到得外面,才瞧見外面天幕黑沉沉的一片,壓得人幾欲喘不過氣來。
忍冬一邊走着一邊抱怨着,大人,高涼郡這是什麼鬼天氣。昨兒天還晴的很,今日怎會突然陰下來。照着架勢,估摸着不日便要有另外一場風雪的來臨。
莫玄鏡的心中亦很煩躁,本來來高涼郡並沒花費太多的功夫,不巧,碰上了溼毒,又多耽擱了幾日。
鳳翔城中那件案子,至今懸而未決,到底讓他放不下心來。
他擡眸望着暗沉沉的天色,心中不免擔憂,就算是見到了鳶兒,順利將她帶走。若是碰上風雪天,道路積雪,馬車難行,又不知會耽誤幾天。

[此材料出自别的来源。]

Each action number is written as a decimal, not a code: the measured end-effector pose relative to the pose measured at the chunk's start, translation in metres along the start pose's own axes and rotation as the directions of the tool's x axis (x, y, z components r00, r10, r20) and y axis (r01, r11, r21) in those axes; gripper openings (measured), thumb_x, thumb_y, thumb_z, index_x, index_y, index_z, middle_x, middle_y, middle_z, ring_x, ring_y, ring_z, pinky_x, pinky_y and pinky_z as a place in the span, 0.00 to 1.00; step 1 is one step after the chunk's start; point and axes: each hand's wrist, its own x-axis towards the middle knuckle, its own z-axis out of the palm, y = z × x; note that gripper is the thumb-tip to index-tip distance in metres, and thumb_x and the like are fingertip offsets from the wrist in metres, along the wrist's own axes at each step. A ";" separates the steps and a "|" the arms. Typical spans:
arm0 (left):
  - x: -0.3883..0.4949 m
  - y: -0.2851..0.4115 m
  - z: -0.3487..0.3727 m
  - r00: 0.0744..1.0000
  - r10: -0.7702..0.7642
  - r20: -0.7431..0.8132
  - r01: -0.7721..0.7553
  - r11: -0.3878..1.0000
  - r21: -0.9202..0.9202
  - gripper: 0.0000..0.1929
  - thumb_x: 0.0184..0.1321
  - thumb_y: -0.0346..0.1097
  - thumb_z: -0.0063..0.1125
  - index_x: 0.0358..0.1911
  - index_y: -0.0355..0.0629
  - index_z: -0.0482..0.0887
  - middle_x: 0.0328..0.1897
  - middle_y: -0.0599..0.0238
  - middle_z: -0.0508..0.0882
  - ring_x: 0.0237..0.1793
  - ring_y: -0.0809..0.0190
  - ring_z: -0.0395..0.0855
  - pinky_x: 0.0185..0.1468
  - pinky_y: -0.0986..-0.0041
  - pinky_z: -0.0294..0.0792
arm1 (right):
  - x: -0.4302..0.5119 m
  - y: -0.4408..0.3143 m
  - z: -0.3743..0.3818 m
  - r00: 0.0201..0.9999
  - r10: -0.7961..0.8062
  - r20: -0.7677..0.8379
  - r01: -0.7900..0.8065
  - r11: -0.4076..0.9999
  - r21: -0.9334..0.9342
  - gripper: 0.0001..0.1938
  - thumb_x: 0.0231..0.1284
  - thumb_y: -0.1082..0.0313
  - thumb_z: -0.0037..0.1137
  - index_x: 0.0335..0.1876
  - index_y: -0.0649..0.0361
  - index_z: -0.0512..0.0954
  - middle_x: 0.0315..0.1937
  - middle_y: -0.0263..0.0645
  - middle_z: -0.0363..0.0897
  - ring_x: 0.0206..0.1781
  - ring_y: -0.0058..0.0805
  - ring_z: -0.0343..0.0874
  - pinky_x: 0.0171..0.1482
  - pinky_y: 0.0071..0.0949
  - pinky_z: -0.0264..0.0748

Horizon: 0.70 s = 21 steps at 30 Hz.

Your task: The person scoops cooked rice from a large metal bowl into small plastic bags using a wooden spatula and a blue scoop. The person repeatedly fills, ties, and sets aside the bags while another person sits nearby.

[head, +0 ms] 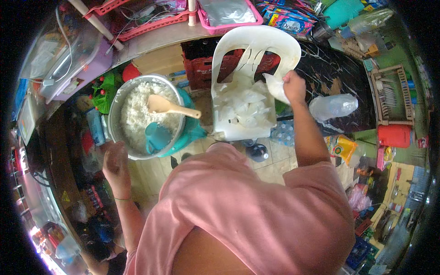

這樣一想,他的腳步聲便沉重了不少。嗒嗒嗒,一聲一聲,穩定有度的踩踏在路面上。
守在王府門口的小廝,依然是昨日那個。見到莫玄鏡主僕二人,連忙低下了頭,表示恭敬之意。
忍冬得意洋洋,昂首闊步,故意將步子走的大些。
莫玄鏡不免覺得好笑,伸手拉住了他的衣領,低聲說道,在王府,自然是低調些好。
忍冬吐了吐舌頭,縮緊了脖子。冷風呼呼吹來,像是冰刀般的,一下一下割在皮膚之上。